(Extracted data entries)
---
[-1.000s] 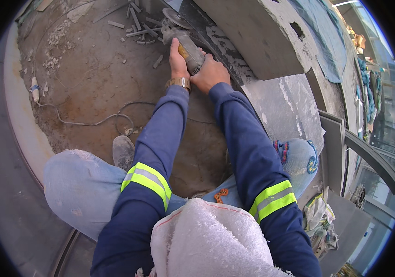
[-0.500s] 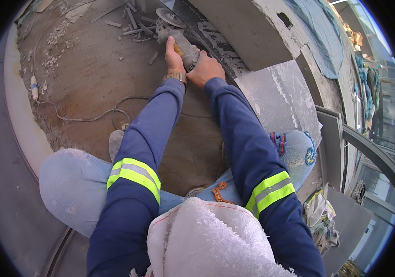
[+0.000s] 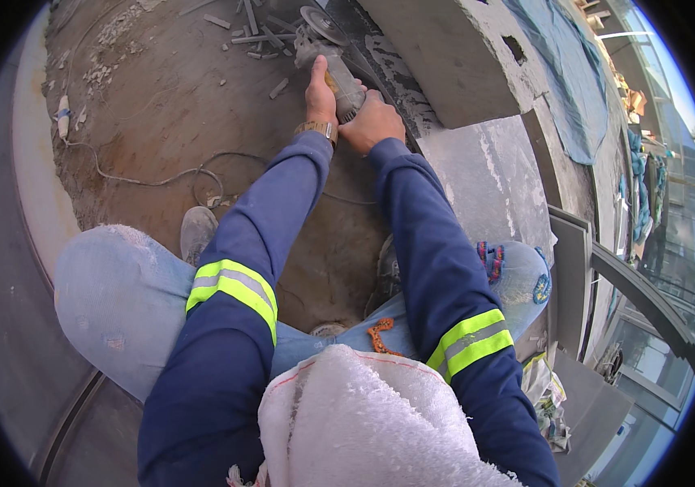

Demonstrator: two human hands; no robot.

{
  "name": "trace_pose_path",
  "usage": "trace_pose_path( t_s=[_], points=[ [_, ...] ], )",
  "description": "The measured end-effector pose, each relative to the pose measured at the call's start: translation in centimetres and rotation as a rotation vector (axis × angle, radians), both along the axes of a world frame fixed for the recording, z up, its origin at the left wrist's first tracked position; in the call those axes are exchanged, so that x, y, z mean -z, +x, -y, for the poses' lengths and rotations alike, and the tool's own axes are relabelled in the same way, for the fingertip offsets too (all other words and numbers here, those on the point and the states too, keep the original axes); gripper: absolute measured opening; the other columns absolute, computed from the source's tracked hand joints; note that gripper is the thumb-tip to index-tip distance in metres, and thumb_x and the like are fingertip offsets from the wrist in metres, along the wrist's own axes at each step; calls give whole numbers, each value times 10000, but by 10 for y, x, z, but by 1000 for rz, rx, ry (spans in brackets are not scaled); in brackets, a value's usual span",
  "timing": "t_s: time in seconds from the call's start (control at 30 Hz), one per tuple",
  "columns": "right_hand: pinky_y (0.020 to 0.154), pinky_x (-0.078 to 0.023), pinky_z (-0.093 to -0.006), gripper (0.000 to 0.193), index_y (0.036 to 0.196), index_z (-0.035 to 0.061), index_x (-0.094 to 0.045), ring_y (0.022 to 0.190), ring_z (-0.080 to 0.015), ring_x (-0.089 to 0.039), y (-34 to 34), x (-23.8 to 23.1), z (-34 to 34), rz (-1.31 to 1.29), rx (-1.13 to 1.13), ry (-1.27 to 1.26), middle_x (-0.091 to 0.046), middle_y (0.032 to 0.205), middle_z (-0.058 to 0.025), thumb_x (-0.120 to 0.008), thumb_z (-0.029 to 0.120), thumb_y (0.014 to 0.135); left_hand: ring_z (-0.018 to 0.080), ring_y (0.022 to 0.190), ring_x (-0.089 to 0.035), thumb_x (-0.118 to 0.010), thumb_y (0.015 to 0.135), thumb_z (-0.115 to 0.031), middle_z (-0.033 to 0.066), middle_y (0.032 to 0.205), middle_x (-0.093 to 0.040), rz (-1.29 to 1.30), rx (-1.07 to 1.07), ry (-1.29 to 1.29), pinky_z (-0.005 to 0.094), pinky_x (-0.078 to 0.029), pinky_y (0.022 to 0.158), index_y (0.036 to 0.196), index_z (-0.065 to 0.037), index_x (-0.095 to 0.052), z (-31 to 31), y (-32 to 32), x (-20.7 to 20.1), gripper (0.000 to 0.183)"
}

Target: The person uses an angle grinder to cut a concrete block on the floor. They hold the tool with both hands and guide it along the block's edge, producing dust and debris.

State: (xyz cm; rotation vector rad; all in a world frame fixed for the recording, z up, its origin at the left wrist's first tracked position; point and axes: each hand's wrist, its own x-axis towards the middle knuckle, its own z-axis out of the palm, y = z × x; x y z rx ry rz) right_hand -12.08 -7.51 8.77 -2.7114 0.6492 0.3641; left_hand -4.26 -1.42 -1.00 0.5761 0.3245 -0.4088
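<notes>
Both my hands are wrapped round a dusty grey angle grinder [image 3: 342,85] near the top of the view. On the left side of its body sits my left hand [image 3: 320,96], thumb stretched along the casing. My right hand [image 3: 373,123] grips the rear end of the body. The grinder's round disc [image 3: 324,26] points away from me, beside a dark slab edge [image 3: 388,69] with pale patches. Whether the disc touches anything I cannot tell. My fingers under the tool are hidden.
Cut grey strips [image 3: 262,38] lie scattered left of the disc. A cord [image 3: 144,180] with a white connector [image 3: 63,118] loops across the dusty ground. At right are a grey sheet [image 3: 485,174], a concrete block [image 3: 453,61] and a blue cloth [image 3: 566,81]. My shoe [image 3: 197,231] rests below the cord.
The whole view has shifted slightly, so the grinder and my hands appear a little lower and to the right. My grip on the grinder looks the same.
</notes>
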Motion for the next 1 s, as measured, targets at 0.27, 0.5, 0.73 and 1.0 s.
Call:
trace_pose_path(
  t_s=[0.27, 0.5, 0.73, 1.0],
  points=[
    [975, -518, -442, 790, 1302, 16, -526, 1090, -383, -665, -4, 0, 2, 29, -21, 3, -687, 1143, -239, -796, 454, 702, 323, 669, -679, -516, 954, -597, 197, 806, -683, 24, 10, 25, 431, -575, 651, 1021, 1, -604, 1, -3, 3, 609],
    [974, -515, -444, 765, 1305, 18, -530, 1093, -387, -662, -8, -3, 0, 34, -15, 3, -684, 1152, -245, -784, 427, 710, 325, 679, -682, -519, 949, -601, 198, 819, -683, 7, 15, -27, 432, -576, 657, 1036, 4, -603, 2, -3, 9, 617],
    [938, -530, -457, 805, 1268, -27, -540, 1065, -406, -668, -11, 6, 7, 76, -30, 1, -686, 1122, -268, -816, 419, 658, 324, 700, -679, -521, 941, -614, 192, 840, -677, 25, 19, 1, 440, -581, 680, 1007, -4, -604, 4, -9, 7, 619],
    [953, -523, -452, 799, 1269, -26, -540, 1083, -405, -660, -19, 0, 4, 69, -27, 27, -682, 1129, -269, -821, 403, 657, 317, 677, -679, -517, 960, -586, 183, 809, -682, -1, 4, 7, 425, -572, 665, 1029, 3, -614, 0, -18, -2, 601]
  ],
)
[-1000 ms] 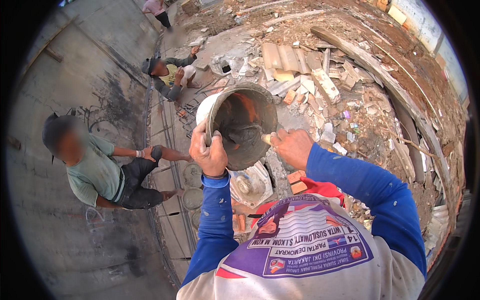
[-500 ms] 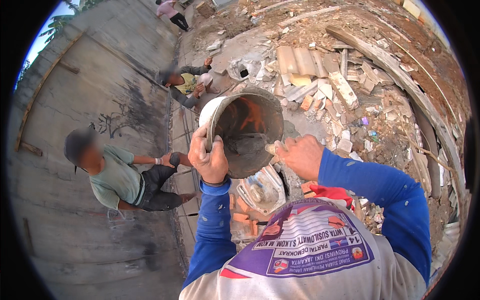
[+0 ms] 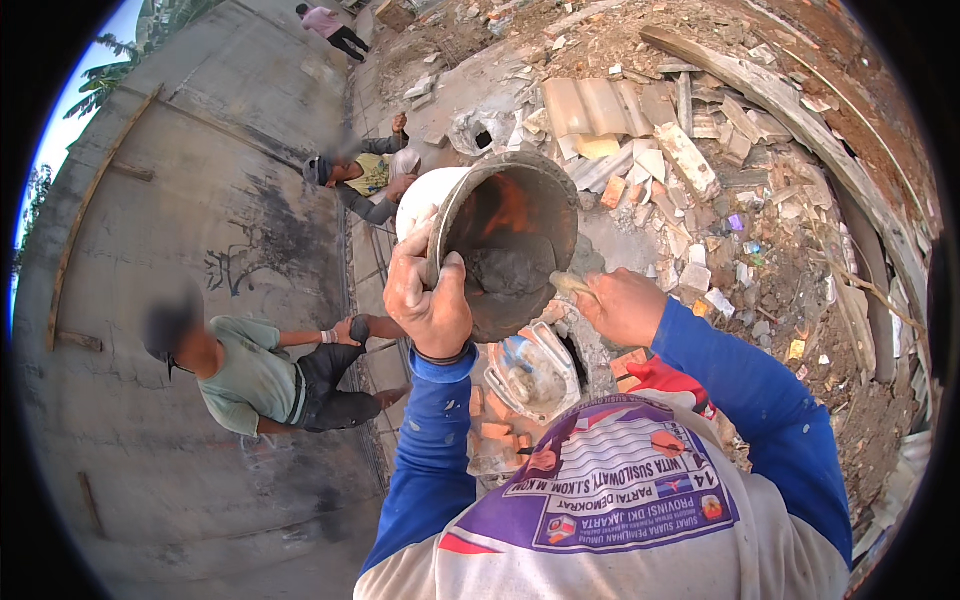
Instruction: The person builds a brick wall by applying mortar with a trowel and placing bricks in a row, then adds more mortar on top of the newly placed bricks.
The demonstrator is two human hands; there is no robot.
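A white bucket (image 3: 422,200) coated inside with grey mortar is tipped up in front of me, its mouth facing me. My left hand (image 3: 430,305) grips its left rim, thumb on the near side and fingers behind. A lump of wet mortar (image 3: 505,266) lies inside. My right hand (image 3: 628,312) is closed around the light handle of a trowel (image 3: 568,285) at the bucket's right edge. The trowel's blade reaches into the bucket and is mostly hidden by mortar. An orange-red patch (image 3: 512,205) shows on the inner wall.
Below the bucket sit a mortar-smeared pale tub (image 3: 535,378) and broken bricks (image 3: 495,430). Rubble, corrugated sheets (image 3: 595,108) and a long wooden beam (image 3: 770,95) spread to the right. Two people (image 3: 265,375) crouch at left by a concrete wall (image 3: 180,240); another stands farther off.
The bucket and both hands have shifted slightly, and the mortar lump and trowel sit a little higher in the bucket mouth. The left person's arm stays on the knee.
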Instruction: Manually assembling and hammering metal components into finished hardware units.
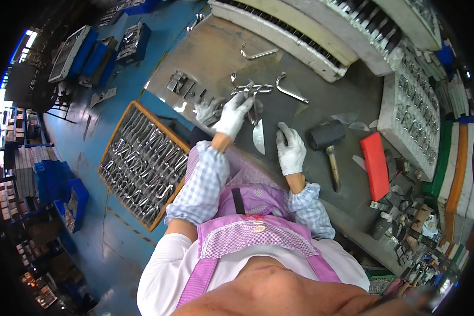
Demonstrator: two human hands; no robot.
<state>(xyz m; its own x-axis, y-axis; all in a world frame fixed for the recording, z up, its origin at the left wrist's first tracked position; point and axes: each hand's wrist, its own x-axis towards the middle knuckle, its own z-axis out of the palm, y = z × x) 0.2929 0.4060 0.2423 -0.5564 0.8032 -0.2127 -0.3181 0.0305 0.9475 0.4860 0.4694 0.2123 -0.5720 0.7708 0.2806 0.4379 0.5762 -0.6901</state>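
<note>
My left hand (231, 117), in a white glove, reaches over the metal bench top. Its fingers are closed on a small shiny metal part (253, 111), partly hidden by the glove. Just beyond it lie bent chrome pieces (258, 87), and another bent chrome piece (292, 89) is to the right. My right hand (291, 151), also gloved, lies on the bench with its fingers loosely apart and nothing visible in them. Between the hands is a pale blade-shaped piece (258, 137). A black-headed mallet (325, 135) rests to the right of my right hand.
On the right are a red block (374, 166) and a white tray of metal parts (410, 113). Racks (287, 39) line the far edge. Grey blocks (180, 84) and a crumpled grey glove or cloth (207, 110) lie left. A wood-framed crate (125, 208) of chrome pieces stands beside the bench.
</note>
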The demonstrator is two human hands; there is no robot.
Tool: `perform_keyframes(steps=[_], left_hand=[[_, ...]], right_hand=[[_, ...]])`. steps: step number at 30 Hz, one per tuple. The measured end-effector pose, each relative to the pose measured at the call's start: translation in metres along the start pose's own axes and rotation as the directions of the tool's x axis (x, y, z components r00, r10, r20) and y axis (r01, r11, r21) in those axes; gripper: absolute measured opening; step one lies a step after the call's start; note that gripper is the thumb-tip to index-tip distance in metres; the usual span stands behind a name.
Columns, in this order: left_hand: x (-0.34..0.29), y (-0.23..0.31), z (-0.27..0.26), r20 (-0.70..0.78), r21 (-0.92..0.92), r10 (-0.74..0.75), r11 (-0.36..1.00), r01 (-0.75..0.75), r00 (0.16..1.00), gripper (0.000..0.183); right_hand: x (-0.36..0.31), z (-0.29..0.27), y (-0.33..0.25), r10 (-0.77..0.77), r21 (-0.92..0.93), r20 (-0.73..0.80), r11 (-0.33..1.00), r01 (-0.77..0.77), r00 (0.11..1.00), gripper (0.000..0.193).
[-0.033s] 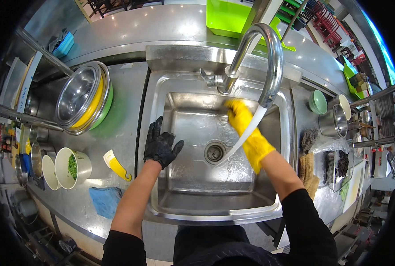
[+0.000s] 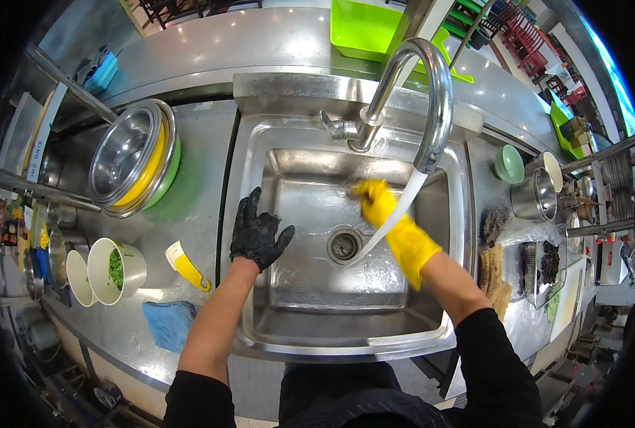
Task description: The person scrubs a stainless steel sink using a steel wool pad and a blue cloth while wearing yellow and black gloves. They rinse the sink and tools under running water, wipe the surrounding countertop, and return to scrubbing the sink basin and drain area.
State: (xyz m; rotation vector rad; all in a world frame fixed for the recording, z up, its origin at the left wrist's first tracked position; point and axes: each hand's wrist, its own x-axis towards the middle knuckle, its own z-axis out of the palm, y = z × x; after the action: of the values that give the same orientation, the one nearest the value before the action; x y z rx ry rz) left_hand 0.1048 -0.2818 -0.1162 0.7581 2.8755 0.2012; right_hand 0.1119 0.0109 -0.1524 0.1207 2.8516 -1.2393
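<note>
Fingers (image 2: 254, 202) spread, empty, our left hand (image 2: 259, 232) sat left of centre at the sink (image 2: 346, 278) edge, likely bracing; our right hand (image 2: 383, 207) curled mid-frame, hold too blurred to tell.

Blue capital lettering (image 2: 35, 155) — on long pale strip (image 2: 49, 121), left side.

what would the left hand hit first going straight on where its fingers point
Likely the raised steel splashback behind the sink, ahead of the left hand, though depth is hard to judge.
</note>
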Motion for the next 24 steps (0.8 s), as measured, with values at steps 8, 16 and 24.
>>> perform_keyframes(steps=[8,16,24], left_hand=[[0.001,0.0,0.002,-0.044,-0.014,-0.006,1.0,0.005,0.999,0.052],[0.0,-0.003,0.003,-0.018,0.009,-0.015,1.0,0.016,1.0,0.052],[0.005,0.002,-0.004,0.077,0.054,-0.043,0.998,0.039,0.996,0.054]], right_hand=[[-0.127,0.02,0.02,0.325,0.725,0.516,0.328,-0.606,0.793,0.033],[-0.099,0.011,-0.002,0.135,0.798,0.327,0.49,-0.35,0.935,0.035],[-0.074,0.05,0.052,0.466,0.314,0.186,0.806,-0.502,0.865,0.022]])
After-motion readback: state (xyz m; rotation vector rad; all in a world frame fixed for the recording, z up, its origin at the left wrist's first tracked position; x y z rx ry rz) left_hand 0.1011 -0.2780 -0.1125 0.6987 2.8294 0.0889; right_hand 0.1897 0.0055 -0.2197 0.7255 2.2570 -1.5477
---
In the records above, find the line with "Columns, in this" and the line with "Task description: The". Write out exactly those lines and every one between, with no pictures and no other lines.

Columns, in this order: left_hand: x (-0.34..0.29), y (-0.23..0.31), z (-0.27..0.26), r20 (-0.70..0.78), r21 (-0.92..0.92), r10 (-0.74..0.75), r11 (-0.36..1.00), r01 (-0.75..0.75), r00 (0.16..1.00), gripper (0.000..0.183); right_hand: x (-0.36..0.31), z (-0.29..0.27), y (-0.33..0.25), r10 (-0.77..0.77), r21 (-0.92..0.93), r20 (-0.73..0.80), r11 (-0.33..1.00), r01 (-0.77..0.77), r00 (0.11..1.00), gripper (0.000..0.193).
[-0.033s] 
[+0.000s] 
Task description: The person scrubs a stainless steel sink using a steel wool pad and a blue cloth while wearing yellow and black gloves. They rinse the sink and tools under running water, wipe the surrounding countertop, and return to scrubbing the sink basin and drain area.

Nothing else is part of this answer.